Dataset items:
'''
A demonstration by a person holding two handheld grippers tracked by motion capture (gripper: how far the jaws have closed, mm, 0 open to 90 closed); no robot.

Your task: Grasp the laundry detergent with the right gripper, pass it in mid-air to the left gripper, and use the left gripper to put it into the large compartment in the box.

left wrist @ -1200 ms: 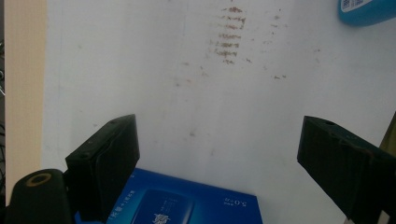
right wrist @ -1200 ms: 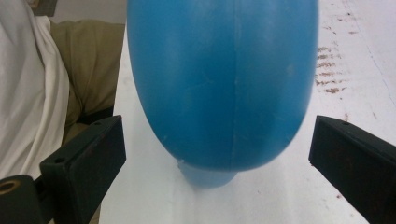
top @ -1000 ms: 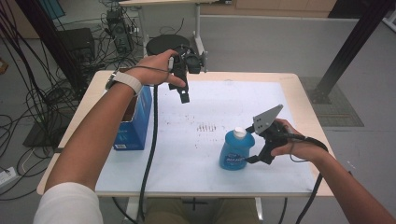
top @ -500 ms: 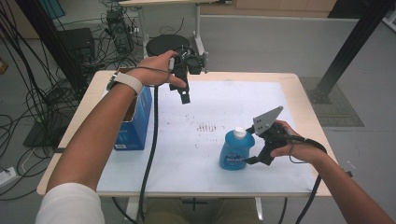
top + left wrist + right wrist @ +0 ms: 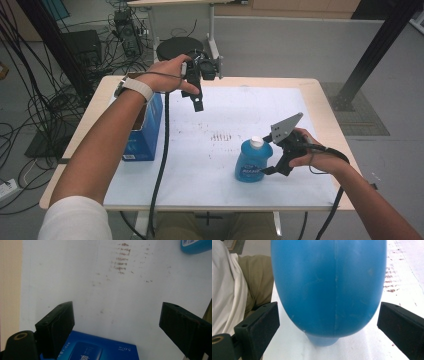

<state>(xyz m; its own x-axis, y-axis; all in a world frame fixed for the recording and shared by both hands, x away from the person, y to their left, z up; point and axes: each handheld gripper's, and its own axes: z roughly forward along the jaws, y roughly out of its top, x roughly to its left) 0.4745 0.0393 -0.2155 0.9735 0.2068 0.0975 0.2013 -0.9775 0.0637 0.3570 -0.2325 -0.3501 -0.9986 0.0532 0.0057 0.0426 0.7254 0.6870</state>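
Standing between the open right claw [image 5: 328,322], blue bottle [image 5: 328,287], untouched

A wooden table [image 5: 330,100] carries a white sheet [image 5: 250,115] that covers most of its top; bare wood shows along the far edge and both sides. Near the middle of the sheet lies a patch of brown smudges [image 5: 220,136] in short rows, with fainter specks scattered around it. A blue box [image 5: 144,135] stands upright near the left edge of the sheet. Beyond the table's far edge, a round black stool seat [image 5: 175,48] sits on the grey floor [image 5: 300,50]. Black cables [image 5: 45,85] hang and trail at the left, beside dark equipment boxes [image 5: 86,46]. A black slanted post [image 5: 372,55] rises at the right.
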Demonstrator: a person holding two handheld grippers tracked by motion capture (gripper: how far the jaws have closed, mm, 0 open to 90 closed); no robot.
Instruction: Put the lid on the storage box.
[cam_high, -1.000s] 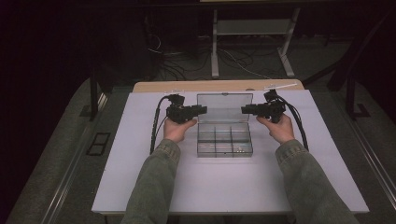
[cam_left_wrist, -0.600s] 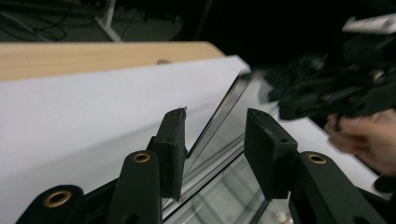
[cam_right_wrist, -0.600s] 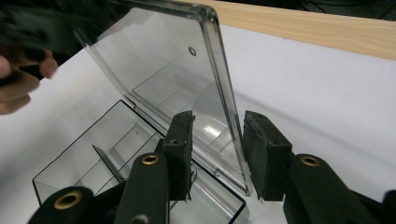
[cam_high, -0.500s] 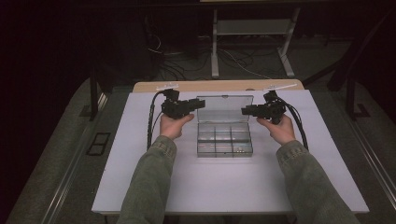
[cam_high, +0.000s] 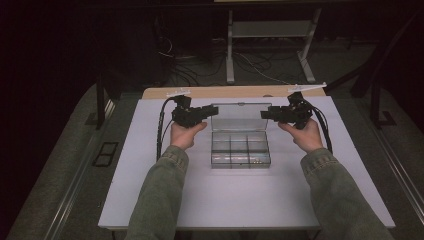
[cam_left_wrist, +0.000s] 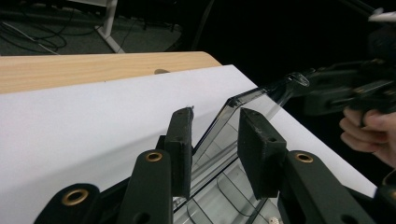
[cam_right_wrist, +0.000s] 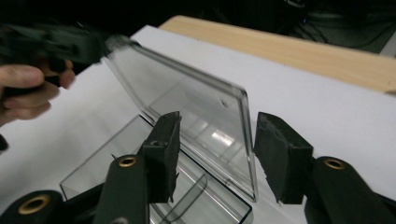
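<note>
Clear plastic box (cam_high: 240, 149), lid (cam_high: 238, 116) raised, mid-frame on the white counter (cam_high: 150, 190).
Left gripper (cam_left_wrist: 215, 140) and right gripper (cam_right_wrist: 215, 154) straddle the lid's edges, jaws spread; left just closing, right just opening.

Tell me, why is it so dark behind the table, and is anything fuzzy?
High view: light falls on the white table, the room behind stays dim. Right gripper view: the far hand is blurred, and the clear lid shows a small glare. Left gripper view: jaws sharp, background black.

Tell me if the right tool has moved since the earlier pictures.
Yes: right tool shifted slightly toward the table's wooden edge; its jaws have just been opening around the lid.
</note>
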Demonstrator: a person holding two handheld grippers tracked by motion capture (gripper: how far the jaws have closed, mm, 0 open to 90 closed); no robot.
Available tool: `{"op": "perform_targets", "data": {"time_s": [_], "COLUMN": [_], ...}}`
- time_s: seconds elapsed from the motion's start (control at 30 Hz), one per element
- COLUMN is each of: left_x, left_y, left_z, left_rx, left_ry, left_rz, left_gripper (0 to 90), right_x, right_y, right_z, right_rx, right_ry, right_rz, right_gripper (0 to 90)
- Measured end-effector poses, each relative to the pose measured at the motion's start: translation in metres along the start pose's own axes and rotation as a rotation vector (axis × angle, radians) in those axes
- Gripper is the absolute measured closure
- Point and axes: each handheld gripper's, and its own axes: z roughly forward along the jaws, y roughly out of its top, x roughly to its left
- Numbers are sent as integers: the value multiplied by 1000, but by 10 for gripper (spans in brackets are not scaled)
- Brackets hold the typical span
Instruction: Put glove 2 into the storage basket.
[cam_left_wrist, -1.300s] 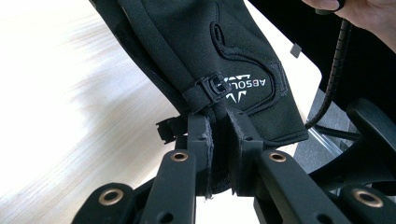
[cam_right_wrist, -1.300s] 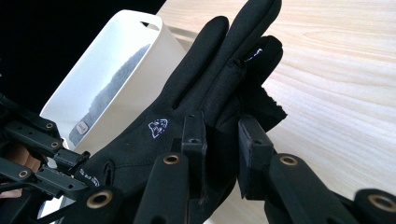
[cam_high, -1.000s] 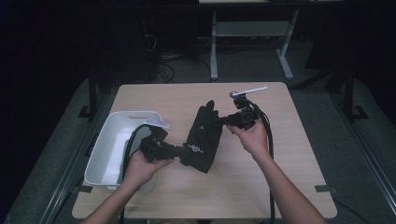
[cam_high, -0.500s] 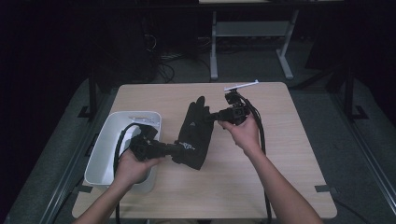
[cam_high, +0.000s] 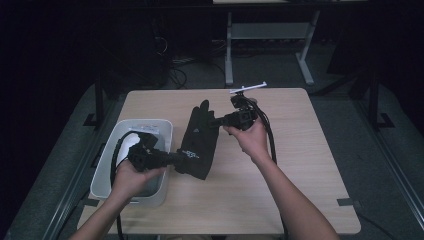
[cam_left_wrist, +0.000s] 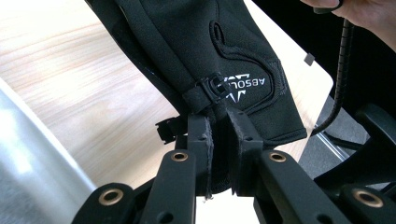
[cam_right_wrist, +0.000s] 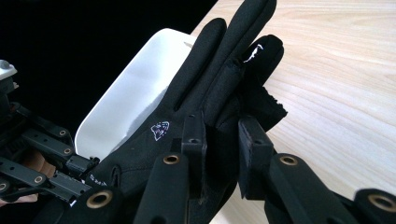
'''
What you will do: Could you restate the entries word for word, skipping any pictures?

Answer space:
A demonstration by a person holding two handheld grippers tracked by motion capture (gripper: how far the jaws have closed, mm, 0 open to 90 closed); no robot.

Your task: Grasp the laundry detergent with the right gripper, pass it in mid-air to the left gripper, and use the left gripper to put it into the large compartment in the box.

left wrist @ -1200 ms: 
right wrist @ -1200 ms: 
top @ -1000 ms: 
top @ -500 ms: 
top + left wrist + right wrist @ +0 ms: 

<state>(xyz m; its own x-axis, y-axis; all in a world frame fixed for the recording and shared by both hands, x away from the person, y to their left, z up; point and axes: each handheld gripper's, and its own axes: z roughly forward along the jaws, y roughly out of its top, x roughly to its left) 0.4745 0.0393 -0.2155 0.9735 0.2068 0.0975 0.2013 -0.9775 0.0637 0.3570 -0.2325 -0.3501 -0.9986 0.0532 0.0057 0.0426 0.7254 0.6870</state>
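Standing between the open right claw [image 5: 328,322], blue bottle [image 5: 328,287], untouched

A wooden table [image 5: 330,100] carries a white sheet [image 5: 250,115] that covers most of its top; bare wood shows along the far edge and both sides. Near the middle of the sheet lies a patch of brown smudges [image 5: 220,136] in short rows, with fainter specks scattered around it. A blue box [image 5: 144,135] stands upright near the left edge of the sheet. Beyond the table's far edge, a round black stool seat [image 5: 175,48] sits on the grey floor [image 5: 300,50]. Black cables [image 5: 45,85] hang and trail at the left, beside dark equipment boxes [image 5: 86,46]. A black slanted post [image 5: 372,55] rises at the right.
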Demonstrator: a person holding two handheld grippers tracked by motion capture (gripper: how far the jaws have closed, mm, 0 open to 90 closed); no robot.
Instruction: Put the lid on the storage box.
[cam_high, -1.000s] 
[cam_left_wrist, -0.600s] 
[cam_right_wrist, -0.600s] 
[cam_high, -0.500s] 
[cam_high, +0.000s] 
[cam_left_wrist, +0.000s] 
[cam_right_wrist, +0.000s] 
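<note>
Clear plastic box (cam_high: 240, 149), lid (cam_high: 238, 116) raised, mid-frame on the white counter (cam_high: 150, 190).
Left gripper (cam_left_wrist: 215, 140) and right gripper (cam_right_wrist: 215, 154) straddle the lid's edges, jaws spread; left just closing, right just opening.

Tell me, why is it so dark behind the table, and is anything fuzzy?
High view: light falls on the white table, the room behind stays dim. Right gripper view: the far hand is blurred, and the clear lid shows a small glare. Left gripper view: jaws sharp, background black.

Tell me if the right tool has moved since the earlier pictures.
Yes: right tool shifted slightly toward the table's wooden edge; its jaws have just been opening around the lid.
</note>
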Demonstrator: a person holding two handheld grippers tracked by motion capture (gripper: how far the jaws have closed, mm, 0 open to 90 closed); no robot.
Available tool: `{"op": "perform_targets", "data": {"time_s": [_], "COLUMN": [_], ...}}`
- time_s: seconds elapsed from the motion's start (control at 30 Hz), one per element
- COLUMN is each of: left_x, left_y, left_z, left_rx, left_ry, left_rz, left_gripper (0 to 90), right_x, right_y, right_z, right_rx, right_ry, right_rz, right_gripper (0 to 90)
- Measured end-effector poses, each relative to the pose measured at the motion's start: translation in metres along the start pose's own axes and rotation as a rotation vector (axis × angle, radians) in those axes
- Gripper is the absolute measured closure
- Point and axes: each handheld gripper's, and its own axes: z roughly forward along the jaws, y roughly out of its top, x roughly to its left
- Numbers are sent as integers: the value multiplied by 1000, but by 10 for gripper (spans in brackets are not scaled)
- Brackets hold the typical span
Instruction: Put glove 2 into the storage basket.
[cam_left_wrist, -1.300s] 
[cam_right_wrist, -1.300s] 
[cam_high, -1.000s] 
[cam_high, -0.500s] 
[cam_high, +0.000s] 
[cam_left_wrist, +0.000s] 
[cam_right_wrist, +0.000s] 

There is no additional output for this exercise.